Exceptions and Object Destruction (was: Problem with apsw and garbage collection)
Mike Kazantsev
mk.fraggod at gmail.com
Sun Jun 14 01:55:09 EDT 2009
On Fri, 12 Jun 2009 18:33:13 -0400
Nikolaus Rath <Nikolaus at rath.org> wrote:
> Nikolaus Rath <Nikolaus at rath.org> writes:
> > Hi,
> >
> > Please consider this example:
> [....]
>
> I think I managed to narrow down the problem a bit. It seems that when
> a function returns normally, its local variables are immediately
> destroyed. However, if the function is left due to an exception, the
> local variables remain alive:
>
...
>
> Is there a way to have the obj variable (that is created in dostuff())
> destroyed earlier than at the end of the program?

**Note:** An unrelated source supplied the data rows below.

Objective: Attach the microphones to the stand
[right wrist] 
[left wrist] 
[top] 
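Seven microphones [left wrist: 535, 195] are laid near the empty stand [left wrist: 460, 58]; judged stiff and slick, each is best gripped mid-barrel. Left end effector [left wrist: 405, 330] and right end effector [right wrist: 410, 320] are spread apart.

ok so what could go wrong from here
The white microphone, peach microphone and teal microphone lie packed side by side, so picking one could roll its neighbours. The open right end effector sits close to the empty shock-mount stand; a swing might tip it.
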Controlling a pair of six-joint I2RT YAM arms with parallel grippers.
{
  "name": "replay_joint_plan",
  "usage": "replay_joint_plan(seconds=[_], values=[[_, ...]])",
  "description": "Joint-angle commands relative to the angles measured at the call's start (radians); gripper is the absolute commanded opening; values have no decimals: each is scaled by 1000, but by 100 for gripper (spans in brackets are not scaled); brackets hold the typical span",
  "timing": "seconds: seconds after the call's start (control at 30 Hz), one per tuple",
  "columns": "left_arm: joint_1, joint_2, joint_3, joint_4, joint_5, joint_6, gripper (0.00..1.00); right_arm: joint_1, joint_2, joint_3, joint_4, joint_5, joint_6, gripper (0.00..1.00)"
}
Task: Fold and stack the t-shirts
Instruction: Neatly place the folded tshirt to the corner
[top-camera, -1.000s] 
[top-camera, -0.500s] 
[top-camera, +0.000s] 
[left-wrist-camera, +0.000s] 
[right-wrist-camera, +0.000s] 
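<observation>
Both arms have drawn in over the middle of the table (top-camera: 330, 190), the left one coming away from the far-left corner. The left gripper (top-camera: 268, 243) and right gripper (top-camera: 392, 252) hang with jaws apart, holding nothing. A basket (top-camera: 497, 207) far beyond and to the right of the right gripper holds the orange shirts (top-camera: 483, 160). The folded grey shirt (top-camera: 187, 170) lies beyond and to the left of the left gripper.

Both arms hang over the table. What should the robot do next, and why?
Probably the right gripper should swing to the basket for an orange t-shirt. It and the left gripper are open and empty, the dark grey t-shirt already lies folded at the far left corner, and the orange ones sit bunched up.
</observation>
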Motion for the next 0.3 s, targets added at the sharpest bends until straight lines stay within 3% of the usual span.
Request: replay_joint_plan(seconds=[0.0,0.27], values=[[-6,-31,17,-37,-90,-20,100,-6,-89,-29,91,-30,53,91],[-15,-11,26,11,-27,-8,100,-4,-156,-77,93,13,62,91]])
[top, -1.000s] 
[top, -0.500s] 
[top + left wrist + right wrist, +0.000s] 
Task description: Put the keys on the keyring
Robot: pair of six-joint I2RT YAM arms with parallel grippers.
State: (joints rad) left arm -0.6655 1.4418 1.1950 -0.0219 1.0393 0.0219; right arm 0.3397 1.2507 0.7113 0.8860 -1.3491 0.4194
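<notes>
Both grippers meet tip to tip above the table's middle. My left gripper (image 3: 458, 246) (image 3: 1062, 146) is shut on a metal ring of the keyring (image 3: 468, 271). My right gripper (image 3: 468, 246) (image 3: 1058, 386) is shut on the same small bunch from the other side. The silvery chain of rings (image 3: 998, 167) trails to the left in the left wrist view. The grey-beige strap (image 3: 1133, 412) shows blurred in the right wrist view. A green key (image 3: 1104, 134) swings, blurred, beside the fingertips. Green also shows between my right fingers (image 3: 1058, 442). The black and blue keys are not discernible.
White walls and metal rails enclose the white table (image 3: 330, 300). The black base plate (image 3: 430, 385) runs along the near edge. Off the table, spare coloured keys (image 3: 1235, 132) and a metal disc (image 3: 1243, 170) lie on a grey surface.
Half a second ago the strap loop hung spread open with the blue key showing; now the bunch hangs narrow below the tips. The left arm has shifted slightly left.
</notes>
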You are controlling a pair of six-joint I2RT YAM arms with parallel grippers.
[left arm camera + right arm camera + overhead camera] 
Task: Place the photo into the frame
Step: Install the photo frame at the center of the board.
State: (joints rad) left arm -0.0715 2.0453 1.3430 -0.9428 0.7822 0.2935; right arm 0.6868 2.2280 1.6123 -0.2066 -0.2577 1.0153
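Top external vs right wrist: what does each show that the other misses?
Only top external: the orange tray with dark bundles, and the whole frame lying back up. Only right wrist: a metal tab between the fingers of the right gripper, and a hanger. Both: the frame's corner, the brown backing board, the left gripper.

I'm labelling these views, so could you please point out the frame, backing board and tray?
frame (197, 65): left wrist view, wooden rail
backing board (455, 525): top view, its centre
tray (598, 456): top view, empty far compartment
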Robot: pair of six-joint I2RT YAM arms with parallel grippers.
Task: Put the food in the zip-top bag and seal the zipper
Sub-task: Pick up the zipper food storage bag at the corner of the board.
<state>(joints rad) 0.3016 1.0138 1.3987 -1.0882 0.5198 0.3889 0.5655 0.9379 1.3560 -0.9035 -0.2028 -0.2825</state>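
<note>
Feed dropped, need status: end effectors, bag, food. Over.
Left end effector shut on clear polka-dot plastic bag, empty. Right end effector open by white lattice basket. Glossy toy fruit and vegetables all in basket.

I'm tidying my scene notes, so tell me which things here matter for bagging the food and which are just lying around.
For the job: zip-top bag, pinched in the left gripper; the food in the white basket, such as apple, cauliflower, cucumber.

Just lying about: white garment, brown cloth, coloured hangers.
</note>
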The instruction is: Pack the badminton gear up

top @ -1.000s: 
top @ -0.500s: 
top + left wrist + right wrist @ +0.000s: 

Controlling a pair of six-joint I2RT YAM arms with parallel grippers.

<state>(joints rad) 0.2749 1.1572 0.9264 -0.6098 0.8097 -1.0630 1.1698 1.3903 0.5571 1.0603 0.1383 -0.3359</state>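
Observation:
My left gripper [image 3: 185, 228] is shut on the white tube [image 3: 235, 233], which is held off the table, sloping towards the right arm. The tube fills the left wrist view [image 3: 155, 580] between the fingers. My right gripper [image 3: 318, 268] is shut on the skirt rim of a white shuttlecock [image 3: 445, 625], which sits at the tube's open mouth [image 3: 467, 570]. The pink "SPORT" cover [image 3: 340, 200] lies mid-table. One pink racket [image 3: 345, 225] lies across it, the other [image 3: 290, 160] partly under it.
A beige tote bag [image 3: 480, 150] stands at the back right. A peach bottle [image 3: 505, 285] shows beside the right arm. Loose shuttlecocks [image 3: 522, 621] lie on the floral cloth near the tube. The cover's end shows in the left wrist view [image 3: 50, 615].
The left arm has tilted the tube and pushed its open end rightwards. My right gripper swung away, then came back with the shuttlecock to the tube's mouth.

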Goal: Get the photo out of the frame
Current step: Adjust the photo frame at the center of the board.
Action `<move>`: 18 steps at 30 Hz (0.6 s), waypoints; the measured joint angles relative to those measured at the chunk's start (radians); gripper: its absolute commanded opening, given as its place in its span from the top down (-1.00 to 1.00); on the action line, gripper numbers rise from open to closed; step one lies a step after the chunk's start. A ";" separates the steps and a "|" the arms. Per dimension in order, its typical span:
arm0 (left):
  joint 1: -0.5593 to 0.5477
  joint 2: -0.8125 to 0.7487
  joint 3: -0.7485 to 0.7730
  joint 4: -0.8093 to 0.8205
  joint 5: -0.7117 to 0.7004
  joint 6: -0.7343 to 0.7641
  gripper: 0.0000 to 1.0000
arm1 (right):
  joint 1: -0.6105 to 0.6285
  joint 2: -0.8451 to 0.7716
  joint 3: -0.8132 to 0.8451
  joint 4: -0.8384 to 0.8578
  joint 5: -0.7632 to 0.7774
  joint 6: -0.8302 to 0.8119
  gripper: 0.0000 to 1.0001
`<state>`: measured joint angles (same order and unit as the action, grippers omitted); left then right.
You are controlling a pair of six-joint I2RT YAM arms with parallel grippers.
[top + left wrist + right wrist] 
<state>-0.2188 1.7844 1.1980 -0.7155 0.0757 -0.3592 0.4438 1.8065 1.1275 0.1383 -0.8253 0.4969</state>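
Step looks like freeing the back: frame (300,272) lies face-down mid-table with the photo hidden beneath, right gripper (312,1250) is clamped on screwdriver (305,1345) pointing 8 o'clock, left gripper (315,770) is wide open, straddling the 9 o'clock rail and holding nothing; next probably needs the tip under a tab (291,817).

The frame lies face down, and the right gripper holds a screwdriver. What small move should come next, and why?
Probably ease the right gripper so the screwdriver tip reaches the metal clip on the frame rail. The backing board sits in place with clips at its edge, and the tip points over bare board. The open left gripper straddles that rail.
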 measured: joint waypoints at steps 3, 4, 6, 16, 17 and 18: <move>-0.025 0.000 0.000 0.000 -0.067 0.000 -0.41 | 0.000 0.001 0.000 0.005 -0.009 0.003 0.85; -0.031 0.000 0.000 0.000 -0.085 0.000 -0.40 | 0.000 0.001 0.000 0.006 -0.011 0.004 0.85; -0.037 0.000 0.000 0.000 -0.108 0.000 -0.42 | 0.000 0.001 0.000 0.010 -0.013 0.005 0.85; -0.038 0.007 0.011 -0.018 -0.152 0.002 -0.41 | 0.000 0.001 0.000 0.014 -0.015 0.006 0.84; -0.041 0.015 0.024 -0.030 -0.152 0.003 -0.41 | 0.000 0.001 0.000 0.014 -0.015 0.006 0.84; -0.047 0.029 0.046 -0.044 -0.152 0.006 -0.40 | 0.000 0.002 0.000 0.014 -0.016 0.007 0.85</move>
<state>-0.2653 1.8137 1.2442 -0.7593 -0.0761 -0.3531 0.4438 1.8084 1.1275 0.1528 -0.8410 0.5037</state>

As you can see, I
> already tried to explicitly call the garbage collector, but this does
> not help.
Strange thing is that no one suggested contextlib, which made _exactly_
for this purpose:
#!/usr/bin/env python
import gc
class testclass(object):
def __init__(self):
self.alive = True # just for example
print "Initializing"
def __del__(self):
if self.alive:
# try..except wrapper would suffice here,
# so destruction won't raise ex, if already done
print "Destructing"
self.alive = False
def __enter__(self): pass
def __exit__(self, ex_type, ex_val, ex_trace):
self.__del__()
if not ex_type is None:
raise RuntimeError(ex_val)
def dostuff(fail):
with testclass() as obj:
# some stuff
if fail:
raise TypeError
# some more stuff
print "success"
print "Calling dostuff"
dostuff(fail=False)
print "dostuff returned"
try:
print "Calling dostuff"
dostuff(fail=True)
except TypeError:
pass
gc.collect()
print "dostuff returned"
And it doesn't matter where you use "with", it creates a volatile
context, which destructs before anything else happens on higher level.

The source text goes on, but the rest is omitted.